ACTION ITEM —
Your answer must be a single number: how many lines of the data include "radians".

[Stored items from a collection]
::::

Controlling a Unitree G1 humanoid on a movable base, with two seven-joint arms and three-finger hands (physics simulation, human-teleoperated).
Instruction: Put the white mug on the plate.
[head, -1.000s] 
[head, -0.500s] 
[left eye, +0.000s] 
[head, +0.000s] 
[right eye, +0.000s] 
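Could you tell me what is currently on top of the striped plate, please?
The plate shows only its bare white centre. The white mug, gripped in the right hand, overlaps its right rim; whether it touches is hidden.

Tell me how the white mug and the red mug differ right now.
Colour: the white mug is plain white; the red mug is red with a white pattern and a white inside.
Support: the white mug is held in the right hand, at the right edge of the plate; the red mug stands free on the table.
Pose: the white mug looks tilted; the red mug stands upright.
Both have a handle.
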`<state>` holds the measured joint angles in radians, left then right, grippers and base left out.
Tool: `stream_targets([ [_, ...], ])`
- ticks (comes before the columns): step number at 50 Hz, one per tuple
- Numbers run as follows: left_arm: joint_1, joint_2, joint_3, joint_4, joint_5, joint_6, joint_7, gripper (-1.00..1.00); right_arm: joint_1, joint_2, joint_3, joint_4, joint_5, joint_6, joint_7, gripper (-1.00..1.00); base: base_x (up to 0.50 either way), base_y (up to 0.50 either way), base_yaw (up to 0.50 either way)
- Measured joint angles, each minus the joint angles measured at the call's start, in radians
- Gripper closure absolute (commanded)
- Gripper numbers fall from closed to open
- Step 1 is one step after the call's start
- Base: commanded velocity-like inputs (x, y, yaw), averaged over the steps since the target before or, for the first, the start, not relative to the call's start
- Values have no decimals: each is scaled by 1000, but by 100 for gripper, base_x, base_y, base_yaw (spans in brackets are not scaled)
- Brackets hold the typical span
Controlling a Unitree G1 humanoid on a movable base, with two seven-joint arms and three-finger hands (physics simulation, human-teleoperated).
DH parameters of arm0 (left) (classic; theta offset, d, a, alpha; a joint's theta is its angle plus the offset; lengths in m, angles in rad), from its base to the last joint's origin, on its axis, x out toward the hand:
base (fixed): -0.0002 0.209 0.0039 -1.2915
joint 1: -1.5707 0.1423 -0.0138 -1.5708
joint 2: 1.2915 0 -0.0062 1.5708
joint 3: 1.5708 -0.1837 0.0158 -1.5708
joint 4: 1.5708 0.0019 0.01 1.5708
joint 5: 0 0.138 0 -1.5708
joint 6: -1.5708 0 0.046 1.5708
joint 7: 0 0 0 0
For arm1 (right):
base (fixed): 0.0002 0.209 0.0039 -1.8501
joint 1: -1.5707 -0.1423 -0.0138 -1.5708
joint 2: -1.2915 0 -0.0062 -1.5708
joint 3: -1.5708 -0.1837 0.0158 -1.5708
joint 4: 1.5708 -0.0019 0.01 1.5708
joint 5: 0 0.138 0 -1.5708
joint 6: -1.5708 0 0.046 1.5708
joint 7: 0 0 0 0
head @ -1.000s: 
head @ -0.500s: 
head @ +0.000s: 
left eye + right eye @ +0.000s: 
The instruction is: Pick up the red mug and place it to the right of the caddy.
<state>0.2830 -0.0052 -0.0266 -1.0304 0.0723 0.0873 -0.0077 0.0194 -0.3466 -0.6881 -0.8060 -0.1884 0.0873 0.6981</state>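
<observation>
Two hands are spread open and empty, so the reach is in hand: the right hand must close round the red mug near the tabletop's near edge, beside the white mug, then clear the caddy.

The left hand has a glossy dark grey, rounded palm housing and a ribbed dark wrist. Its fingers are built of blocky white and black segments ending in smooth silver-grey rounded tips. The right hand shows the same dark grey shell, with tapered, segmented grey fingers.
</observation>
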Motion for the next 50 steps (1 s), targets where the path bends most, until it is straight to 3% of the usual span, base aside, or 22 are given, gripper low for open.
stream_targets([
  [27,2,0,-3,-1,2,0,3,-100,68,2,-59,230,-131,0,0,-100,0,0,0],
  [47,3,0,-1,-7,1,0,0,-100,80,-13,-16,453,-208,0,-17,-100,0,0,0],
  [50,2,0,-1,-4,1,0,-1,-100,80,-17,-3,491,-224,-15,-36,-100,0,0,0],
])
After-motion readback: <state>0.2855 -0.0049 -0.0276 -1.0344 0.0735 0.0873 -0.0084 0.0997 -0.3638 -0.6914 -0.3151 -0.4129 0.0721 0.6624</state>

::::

ANSWER FOR THIS EXERCISE —
2